Cyberwarriors may be invading Iraqi computer networks, shutting down utility grids, stopping or intercepting communications, and jamming radar. Other weapons including e-pulse bombs and microwave lasers may be silently and bloodlessly knocking out computers all over the country.

Don't Ask, Don't Tell

All of this might be happening--but it might not. Security experts are speculating, but nobody can offer confirmation that such a virtual war is actually under way. When asked about cyberattacks in Iraq, military leaders are tight-lipped.

"The only thing I can say is, if that's part of our ongoing operations, I couldn't comment on it," says Lieutenant Commander Charles Owens, a U.S. Army spokesperson based at Central Command Headquarters in Qatar.

The United States' guidelines and capabilities surrounding cyberwarfare are as secret as the atomic bomb operations of the early 1940s.

In July, President Bush signed a secret national security directive ordering the government to develop rules on when and how the U.S. would engage in cyberattacks, news that wasn't released until early February.

"We have the capabilities, we have organizations; we do not yet have an elaborated strategy, doctrine, procedures," Bush's chief cybersecurity advisor, Richard A. Clarke, said at the time.

Pandora's Box

Setting a precedent for cyberattack is one of the major sticking points for U.S. commanders and politicians. In early February, Clarke warned that the United States might stand to lose more than other nations by "legitimizing" cyberattacks.

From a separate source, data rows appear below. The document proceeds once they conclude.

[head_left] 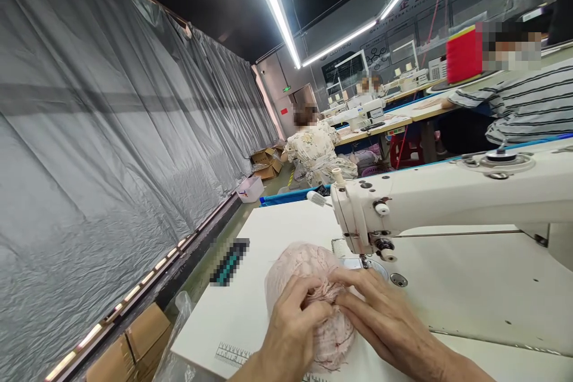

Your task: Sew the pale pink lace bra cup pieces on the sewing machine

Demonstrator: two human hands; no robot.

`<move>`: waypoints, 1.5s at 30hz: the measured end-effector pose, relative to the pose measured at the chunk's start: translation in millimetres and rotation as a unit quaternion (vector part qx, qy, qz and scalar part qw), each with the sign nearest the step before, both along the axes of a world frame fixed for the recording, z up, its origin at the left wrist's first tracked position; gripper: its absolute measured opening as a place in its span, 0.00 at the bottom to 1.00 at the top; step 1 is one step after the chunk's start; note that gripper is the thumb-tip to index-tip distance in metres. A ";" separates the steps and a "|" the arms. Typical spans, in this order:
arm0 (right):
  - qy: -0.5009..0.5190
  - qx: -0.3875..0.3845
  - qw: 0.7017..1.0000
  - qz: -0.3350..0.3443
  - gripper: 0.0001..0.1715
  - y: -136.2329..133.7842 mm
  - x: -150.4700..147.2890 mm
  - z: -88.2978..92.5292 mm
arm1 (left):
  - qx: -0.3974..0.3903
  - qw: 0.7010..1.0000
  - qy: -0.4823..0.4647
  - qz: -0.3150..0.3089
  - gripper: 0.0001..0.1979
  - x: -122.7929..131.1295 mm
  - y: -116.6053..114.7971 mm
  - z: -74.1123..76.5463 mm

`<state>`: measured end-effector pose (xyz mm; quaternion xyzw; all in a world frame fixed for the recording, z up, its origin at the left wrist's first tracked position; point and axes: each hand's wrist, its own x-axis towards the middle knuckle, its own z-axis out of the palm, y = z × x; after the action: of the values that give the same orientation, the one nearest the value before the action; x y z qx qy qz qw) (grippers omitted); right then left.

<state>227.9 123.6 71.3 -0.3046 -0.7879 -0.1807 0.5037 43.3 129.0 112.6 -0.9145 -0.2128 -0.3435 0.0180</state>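
A pale pink piece of gathered fabric [304, 256] lies bunched on the white sewing table, with loose reddish threads along its folds. My left hand [293, 316] pinches its gathered middle between thumb and fingers. From the other side my right hand [380, 310] grips the same gathers, its fingertips close to those of the left. Just beyond the right hand is the needle area of a white sewing machine [358, 215]. The fabric rests to the left of the presser foot [364, 261]; whether any of it reaches under the foot is hidden by my hand.
The machine's arm [470, 191] spans the right side. A dark pixelated item [230, 261] lies on the table's left. Cardboard boxes [147, 334] and a plastic bag [179, 322] sit below the left edge. Co-workers sit ahead, one in a floral top [313, 149], another in stripes [532, 101].
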 end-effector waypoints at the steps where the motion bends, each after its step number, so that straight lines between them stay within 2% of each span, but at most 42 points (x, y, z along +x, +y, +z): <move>1: 0.003 -0.002 1.000 0.004 0.12 0.3 -0.4 -0.7 | -0.007 1.000 0.012 0.004 0.12 -0.8 -2.1 0.0; 6: 0.024 -0.015 0.999 0.021 0.11 1.1 -0.8 -0.7 | -0.021 0.999 0.033 0.037 0.12 -0.8 -5.6 -6.1; 13: 0.039 -0.034 0.998 0.038 0.10 0.0 -1.1 0.0 | -0.064 0.997 0.033 0.026 0.11 1.0 -4.1 -3.1; 19: 0.039 -0.040 0.998 0.037 0.10 -0.9 -1.7 -0.6 | 0.001 0.999 0.033 0.032 0.13 1.4 -1.2 1.7; 21: 0.032 -0.025 0.999 0.029 0.09 -2.4 -1.7 0.7 | 0.001 0.999 0.025 0.026 0.14 0.5 2.2 4.5; 25: -0.005 0.037 0.999 0.010 0.12 -3.9 -2.9 1.8 | -0.060 0.998 0.014 0.006 0.15 -3.1 10.0 12.6; 31: -0.028 0.084 0.996 -0.015 0.11 0.7 -8.6 -9.2 | -0.105 0.994 0.020 -0.007 0.17 -8.4 14.8 15.2; 35: -0.015 0.063 0.998 -0.007 0.12 2.1 -12.1 -11.8 | -0.124 0.992 0.023 -0.012 0.16 -13.7 15.2 12.1; 41: 0.022 -0.006 1.000 0.015 0.09 3.2 -16.8 -6.1 | -0.113 0.993 0.000 -0.027 0.14 -19.3 8.8 10.3; 45: 0.026 -0.035 0.999 0.022 0.08 2.8 -16.4 -7.0 | -0.076 0.997 0.005 -0.016 0.12 -19.1 6.5 0.1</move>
<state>211.4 126.4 64.2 -0.3091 -0.7871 -0.1340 0.5167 24.2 135.5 112.7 -0.9182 -0.2240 -0.3218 -0.0560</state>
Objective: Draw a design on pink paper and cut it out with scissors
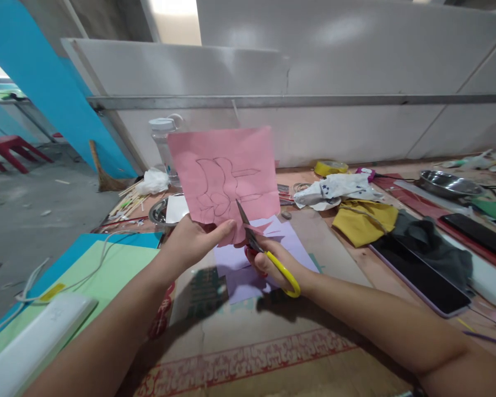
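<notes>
My left hand (206, 237) grips the lower left edge of a pink sheet of paper (248, 146), thumb in front. Dark outlines are drawn on the sheet, which is held up facing me. In my right hand (283, 262) is a pair of scissors (281, 274) with yellow handles. Their dark blades point up and left, lying over the lower part of the pink sheet near the drawn lines. A cut pink strip sticks out beside the blades. Purple paper (248, 286) lies on the cardboard below both hands.
Blue and green sheets (124, 253) and a white power strip (45, 336) lie at left. Behind the pink sheet stand a clear bottle (161, 138) and a metal bowl (159, 212). At right are yellow cloth (364, 220), a phone (417, 275) and a metal dish (450, 184).
</notes>
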Demonstrator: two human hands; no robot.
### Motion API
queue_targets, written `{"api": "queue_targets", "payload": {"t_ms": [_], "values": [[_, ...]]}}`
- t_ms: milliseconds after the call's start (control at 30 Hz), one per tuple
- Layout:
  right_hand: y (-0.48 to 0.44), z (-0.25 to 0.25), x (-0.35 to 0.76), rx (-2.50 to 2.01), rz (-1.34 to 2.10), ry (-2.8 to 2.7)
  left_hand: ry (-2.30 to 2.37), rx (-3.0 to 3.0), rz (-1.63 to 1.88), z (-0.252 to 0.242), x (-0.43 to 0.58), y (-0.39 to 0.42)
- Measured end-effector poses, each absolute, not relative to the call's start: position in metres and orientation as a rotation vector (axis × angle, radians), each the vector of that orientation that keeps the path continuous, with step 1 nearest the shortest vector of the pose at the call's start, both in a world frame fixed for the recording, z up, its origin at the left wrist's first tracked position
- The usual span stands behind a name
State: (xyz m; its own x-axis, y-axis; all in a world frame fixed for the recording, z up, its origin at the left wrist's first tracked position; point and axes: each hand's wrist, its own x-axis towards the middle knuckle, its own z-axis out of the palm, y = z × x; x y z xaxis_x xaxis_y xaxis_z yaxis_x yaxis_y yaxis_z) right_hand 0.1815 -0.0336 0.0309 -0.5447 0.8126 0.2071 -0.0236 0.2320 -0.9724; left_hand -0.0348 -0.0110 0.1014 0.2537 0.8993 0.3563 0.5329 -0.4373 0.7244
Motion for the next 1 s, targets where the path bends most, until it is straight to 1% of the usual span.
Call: {"api": "queue_targets", "payload": {"t_ms": [233, 367, 567, 767, 1000], "values": [[-0.039, 0.029, 0.18, -0.697, 1.383, -1.67, 1.478, 1.939, 1.118, 0.096, -0.024, -0.019], [-0.039, 0.028, 0.18, -0.693, 1.353, -1.679, 1.506, 1.833, 1.139, 0.093, -0.015, -0.024], [-0.039, 0.023, 0.179, -0.691, 1.369, -1.635, 1.43, 1.945, 1.224, 0.084, -0.014, -0.023], [-0.039, 0.019, 0.18, -0.687, 1.352, -1.631, 1.404, 1.912, 1.268, 0.073, -0.012, -0.023], [-0.039, 0.017, 0.179, -0.688, 1.372, -1.6, 1.448, 1.957, 1.22, 0.067, -0.011, -0.024]]}}
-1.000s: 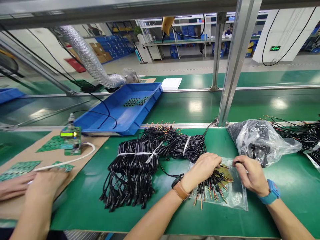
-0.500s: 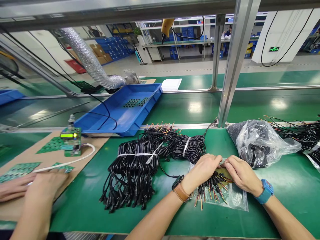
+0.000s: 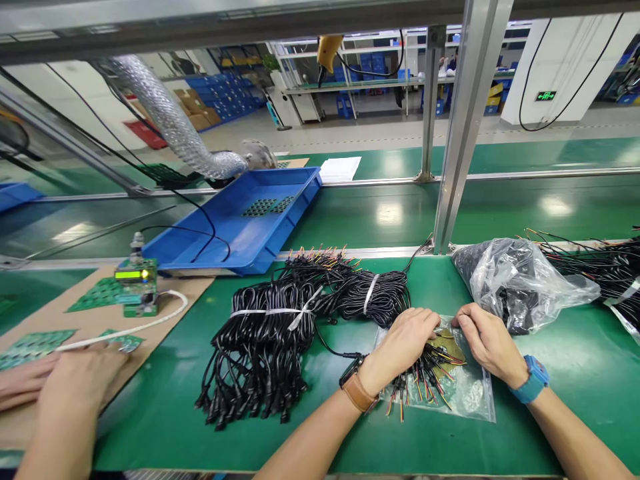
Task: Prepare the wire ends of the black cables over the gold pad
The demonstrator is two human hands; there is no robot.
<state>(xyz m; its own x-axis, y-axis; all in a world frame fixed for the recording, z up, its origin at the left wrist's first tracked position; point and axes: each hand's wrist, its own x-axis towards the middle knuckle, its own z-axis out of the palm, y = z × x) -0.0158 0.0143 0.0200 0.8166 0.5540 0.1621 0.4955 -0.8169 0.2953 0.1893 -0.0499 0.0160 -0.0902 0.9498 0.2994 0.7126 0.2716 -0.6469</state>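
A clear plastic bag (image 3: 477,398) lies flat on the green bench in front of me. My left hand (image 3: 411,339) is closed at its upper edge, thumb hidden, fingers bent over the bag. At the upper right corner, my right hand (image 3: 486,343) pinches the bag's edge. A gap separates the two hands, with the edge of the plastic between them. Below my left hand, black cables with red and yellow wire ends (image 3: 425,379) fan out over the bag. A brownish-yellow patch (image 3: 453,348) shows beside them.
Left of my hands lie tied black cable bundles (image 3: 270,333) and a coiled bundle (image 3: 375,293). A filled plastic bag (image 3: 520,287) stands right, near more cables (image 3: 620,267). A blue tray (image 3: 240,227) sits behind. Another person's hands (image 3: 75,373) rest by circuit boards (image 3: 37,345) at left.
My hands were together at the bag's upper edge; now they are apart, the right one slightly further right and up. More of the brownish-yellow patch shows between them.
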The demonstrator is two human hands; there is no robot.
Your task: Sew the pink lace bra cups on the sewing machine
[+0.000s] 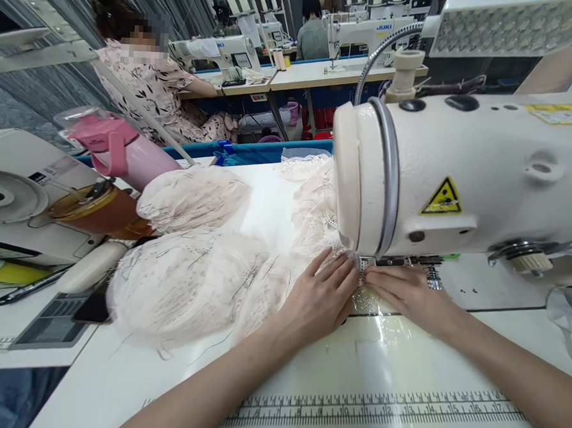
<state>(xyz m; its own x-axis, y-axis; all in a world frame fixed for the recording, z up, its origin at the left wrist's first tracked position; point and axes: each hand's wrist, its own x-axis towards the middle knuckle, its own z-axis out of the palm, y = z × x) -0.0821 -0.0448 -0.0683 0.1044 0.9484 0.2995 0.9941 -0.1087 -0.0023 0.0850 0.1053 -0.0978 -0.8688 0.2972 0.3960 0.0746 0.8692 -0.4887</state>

The United States would be brought to its knees if its communications, power grids, 911 emergency systems, and air traffic control systems were locked up, says James Adams, founder of IDEFENSE, a company that helps governments and corporations assess and address cybersecurity.

Information attacks could be more crippling than any physical invasion, Adams says.

Dan Woolley, a former U.S. Air Force computer specialist and the vice president of Internet security company SilentRunner, says that cyberdefense and infiltration is a constant cat-and-mouse game.

"The U.S. likes to claim that it hasn't been invaded since 1812, but the reality is we're being attacked and invaded every day," Woolley says. "If you're thinking of all the possible scenarios of how someone is going to attack you, you think 'Could I not use that technology to attack?' And you have to assume that that thinking has gone through our war planners' minds."

One group that has used technology during the current war: antiwar protestors. Activists closed down the U.K. government's 10 Downing Street Web site for a short period over the weekend via a denial-of-service attack.